## Action item
Give the records again, word for word.

Stored dataset items:
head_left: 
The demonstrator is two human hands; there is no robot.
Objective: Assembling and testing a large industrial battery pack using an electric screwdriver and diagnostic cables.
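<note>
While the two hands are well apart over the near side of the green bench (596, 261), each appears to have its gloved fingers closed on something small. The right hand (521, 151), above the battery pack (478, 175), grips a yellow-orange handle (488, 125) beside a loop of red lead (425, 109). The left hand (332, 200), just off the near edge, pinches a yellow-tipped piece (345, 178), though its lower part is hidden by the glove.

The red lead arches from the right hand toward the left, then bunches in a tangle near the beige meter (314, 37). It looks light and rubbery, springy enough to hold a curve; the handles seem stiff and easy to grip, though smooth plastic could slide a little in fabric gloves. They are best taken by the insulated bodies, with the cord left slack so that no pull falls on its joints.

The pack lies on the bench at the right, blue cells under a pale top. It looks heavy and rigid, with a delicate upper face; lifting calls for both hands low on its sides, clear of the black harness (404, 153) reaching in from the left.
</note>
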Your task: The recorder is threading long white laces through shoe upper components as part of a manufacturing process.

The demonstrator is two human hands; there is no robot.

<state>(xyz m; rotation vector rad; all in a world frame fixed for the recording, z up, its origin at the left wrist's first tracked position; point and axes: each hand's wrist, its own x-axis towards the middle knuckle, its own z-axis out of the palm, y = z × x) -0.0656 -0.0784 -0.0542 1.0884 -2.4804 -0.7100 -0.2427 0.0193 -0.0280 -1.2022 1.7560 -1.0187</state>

## Answer to this problem
head_left: 
The demonstrator is two human hands; there is no robot.
Objective: Assembling and testing a large industrial battery pack using an electric screwdriver and diagnostic cables.
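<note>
While the two hands are well apart over the near side of the green bench (596, 261), each appears to have its gloved fingers closed on something small. The right hand (521, 151), above the battery pack (478, 175), grips a yellow-orange handle (488, 125) beside a loop of red lead (425, 109). The left hand (332, 200), just off the near edge, pinches a yellow-tipped piece (345, 178), though its lower part is hidden by the glove.

The red lead arches from the right hand toward the left, then bunches in a tangle near the beige meter (314, 37). It looks light and rubbery, springy enough to hold a curve; the handles seem stiff and easy to grip, though smooth plastic could slide a little in fabric gloves. They are best taken by the insulated bodies, with the cord left slack so that no pull falls on its joints.

The pack lies on the bench at the right, blue cells under a pale top. It looks heavy and rigid, with a delicate upper face; lifting calls for both hands low on its sides, clear of the black harness (404, 153) reaching in from the left.
</note>
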Your task: The recorder is threading long white laces through shoe upper components as part of a manufacturing process.

The demonstrator is two human hands; there is no robot.

<state>(xyz m; rotation vector rad; all in a world frame fixed for the recording, z up, its origin at the left wrist's first tracked position; point and axes: each hand's wrist, its own x-axis towards the middle knuckle, its own z-axis out of the palm, y = z × x) -0.0656 -0.0784 -0.0542 1.0884 -2.4804 -0.7100 -0.2427 0.0193 -0.0280 -1.2022 1.7560 -1.0187</state>

This exercise is done.